Monday, September 28, 2009

You're Under Syntactical Arrest


In this rejection, an anonymous poet had been once rejected by Kate Bernadette Benedict at Umbrella Journal, but invited to send in more work.  The poet wrote to ask about the next reading period for submissions, and received this snippy bit of business: "Well, the guidelines answer that question, of course, but more importantly that's where our editorial needs are spelled out in great detail.  If the first poem is representative of your style, then it might not work out.   Just a fair warning.  --katebb"

Anonymous Poet also included this cut and paste from the journal's mission statement, so we could all see what goes on in certain little journals (yellow highlighting belongs to the exasperated poet):

What is an Umbrella poem also like?

  • It’s probably short, no more than a page or two.
  • It probably isn’t a prose poem (i.e., a poem written in paragraphs), though there have been exceptions.
  • No matter what the overt subject matter, its real subject is the human condition.
  • It has momentum.
  • It has a distinguishing style which radiates freshness and deep imagination.
  • If written in form, the form fits the subject matter; no one would call the poet’s choice of form arbitrary.
  • If written in free verse, it is disciplined, with its own sonics and structure; no one would call it “prosy.”
  • It employs Standard English punctuation, orthography and sentence structure. In general we are unmoved by punctuational oddity.  We expect to see periods, commas and capital letters at the start of sentences.  (Initial caps at the beginning of lines are not particularly loved but certainly optional.)
  • It has an umbrella idea!
What is an Umbrella poem not like?
Previously this section was very detailed; on reflection, your editor concluded that it sounded fussy.  Very complicated formatting is usually not feasible here for technical reasons.  The main bugaboos are pathetic fallacy (the attribution of human traits to nature or things) and a common syntactical oddity in which conjunctions and participles are jettisoned in favor of clipped phrases separated by a comma (more atsyntactical arrest).  We feel this is a radical stand and we are proud of it; poems exhibiting even one line of syntactical arrest (a term coined by your ed. and meant to elicit chuckles of recognition) have no chance of acceptance unless the author agrees to an edit.  Otherwise, we are pretty much open to any technique or turn of phrase that fits the poem and its umbrella idea.  

Friday, September 25, 2009

Thursday, September 24, 2009

Where Mary Tyler Moore Got Her MFA



No MFA from U Minn for you?

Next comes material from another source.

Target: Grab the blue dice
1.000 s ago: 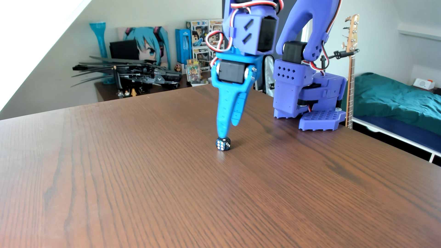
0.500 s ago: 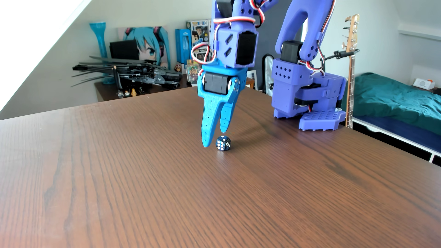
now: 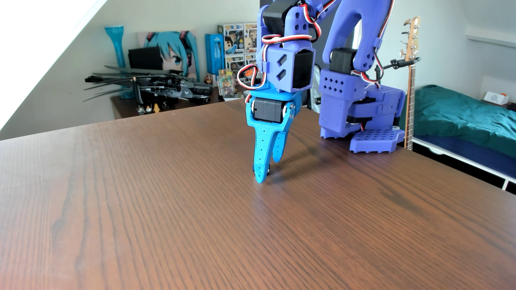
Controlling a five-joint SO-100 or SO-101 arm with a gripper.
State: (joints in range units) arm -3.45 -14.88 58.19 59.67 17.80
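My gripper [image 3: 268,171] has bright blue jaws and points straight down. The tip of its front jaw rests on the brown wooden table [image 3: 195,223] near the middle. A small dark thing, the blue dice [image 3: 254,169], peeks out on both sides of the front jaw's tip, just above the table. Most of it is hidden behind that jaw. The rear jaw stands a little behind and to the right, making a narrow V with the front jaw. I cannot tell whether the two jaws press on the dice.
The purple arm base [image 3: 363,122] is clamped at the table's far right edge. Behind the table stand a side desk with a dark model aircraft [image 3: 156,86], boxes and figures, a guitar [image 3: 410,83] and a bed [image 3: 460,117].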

Well, it's debatable about whether it would have helped or hindered.  You know that old debate, right?

Wednesday, September 23, 2009

Inventor's Inspiration


"I have not failed.  I've just found 10,000 ways that won't work." --Thomas Edison

Tuesday, September 22, 2009

Books On Demand (Just Like TV)


Well, this ought to shake things up in the book biz, or at least teach the reading public a whole new way to read.  You've got to hand it to Google; they ain't just whistling Dixie around there.

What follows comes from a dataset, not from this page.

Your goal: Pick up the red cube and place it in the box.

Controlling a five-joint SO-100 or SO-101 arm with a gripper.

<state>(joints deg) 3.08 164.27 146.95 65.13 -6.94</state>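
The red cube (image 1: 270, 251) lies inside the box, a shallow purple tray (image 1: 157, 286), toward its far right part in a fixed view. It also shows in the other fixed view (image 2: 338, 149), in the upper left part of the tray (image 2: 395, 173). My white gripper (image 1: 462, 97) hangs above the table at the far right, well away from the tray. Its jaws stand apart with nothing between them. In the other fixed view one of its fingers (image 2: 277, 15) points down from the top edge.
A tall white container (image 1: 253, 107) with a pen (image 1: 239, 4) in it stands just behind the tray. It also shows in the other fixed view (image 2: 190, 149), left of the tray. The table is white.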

Monday, September 21, 2009

No Time For Personal Comment


Your getting published here was just a fantasy.  Better luck at Madison Square Station.

Friday, September 18, 2009

Check, Check, Check & Check

Apparently, this guy's story was:

  • Tedious and failed to hold the reader's interest
  • Filled with an unacceptable number of grammar and spelling errors
  • Overwritten and awkward 
  • Dotted with static descriptions

Thursday, September 17, 2009

That Just About Covers Everything

I've never really seen a rejection that was quite such an impersonal slap in the face.  Helpful, and yet, really not.  I would be confused by it, though I'm sure these are the most common reasons for rejection at most magazines: idea, basic skills, wow-factor.  And yet somehow summing it all up in a form rejection feels cold.  Am I wrong?

Wednesday, September 16, 2009

One Man's Initials is The Same Man's Book Ends

I particularly like the line about your writing being "not anything I wish to work with at this time."  I'm sure he didn't mean it to sound like that.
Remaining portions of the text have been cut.